Everyone wants to make sure they’re getting the best performance out of their solid state storage. If you’re like a lot of people, you want to make sure you’re getting what you paid for, but how do you know for sure that the drive is performing well?

Watch that Average

The first way to monitor performance it to use some perfmon counters. Although there are a lot of perfmon counters that seem helpful, we’re only going to look at two:

  • PhysicalDisk\Avg. Disk Sec/Read
  • PhysicalDisk\Avg. Disk Sec/Write

As soon as you get a solid state drive in your server, start monitoring these numbers. Over time you’ll be able to trend performance over time and watch for poor performance. When the SSDs pass out of your valid performance guidelines (and they probably will), you can pull them out of the storage one at a time and reformat them before adding them back into the RAID array. Note it isn’t necessary to do this

Although it’s risky, this approach can work well for detecting performance problems while they’re happening. The downside is that we don’t have any idea that the drives are about to fail – we can only observe the side effects of writing to the SSDs. As SSD health gets worse, this average is going to trend upwards. Of course, you could also be doing something incredibly dumb with your hardware, so we can’t really use average performance as a potential indicator of impending hardware failure.
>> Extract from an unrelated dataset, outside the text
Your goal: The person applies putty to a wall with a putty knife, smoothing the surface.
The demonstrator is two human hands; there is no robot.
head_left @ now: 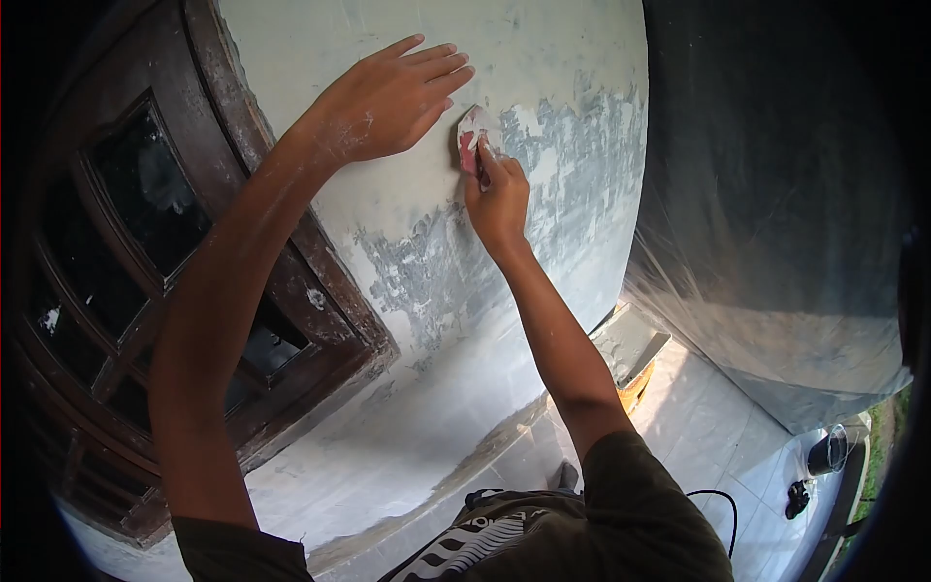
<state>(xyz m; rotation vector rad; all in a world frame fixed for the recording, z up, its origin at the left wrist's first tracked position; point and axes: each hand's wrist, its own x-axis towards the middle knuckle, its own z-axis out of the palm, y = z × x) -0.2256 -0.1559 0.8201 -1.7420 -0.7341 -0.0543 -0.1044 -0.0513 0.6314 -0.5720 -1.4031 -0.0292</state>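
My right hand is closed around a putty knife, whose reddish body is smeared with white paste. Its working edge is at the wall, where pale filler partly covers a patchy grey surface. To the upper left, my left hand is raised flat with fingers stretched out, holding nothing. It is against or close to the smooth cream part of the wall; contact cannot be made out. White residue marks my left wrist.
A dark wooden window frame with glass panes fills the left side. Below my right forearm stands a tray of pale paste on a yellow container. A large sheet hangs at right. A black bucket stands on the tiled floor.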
Which SMART Attributes Work for SSDs?

What if we could watch SSD wear in real time? It turns out that we’ve been able to do this for a while. Many vendors offer SMART status codes to return detailed information about the status of the drive. Rotational drives can tell you how hot the drive is, provide bad sector counts, and a host of other information about drive health.

SSDs are opaque, right? Think again.

SSD vendors started putting information in SMART counters to give users a better idea of SSD performance, wear, and overall health. Although the SMART counters will vary from vendor to vendor (based on the disk controller), Intel publish documentation on the counters available with their SSDs – check out the “SMART Attributes” section of the Intel 910 documentation. These are pretty esoteric documents, you wouldn’t want to have to parse that information yourself. Thankfully, there are easier ways to get to this information; we’ll get to that in a minute.

Which SMART Attributes Should I Watch?

There are a few things to watch in the SMART status of your SSDS:

  • Write Amplification
  • Media Wear-out Indicator
  • Available Reserved Space

Write Amplification, roughly, is a measure of the ratio of writes issued by your OS compared to the number of writes performed by the SSD. A lower score is better – this can even drop below 1 when the SSD is able to compress your data. Although the Write Amplification doesn’t help you monitor drive health directly, it provides a view of how your use pattern will change the SSD’s lifespan.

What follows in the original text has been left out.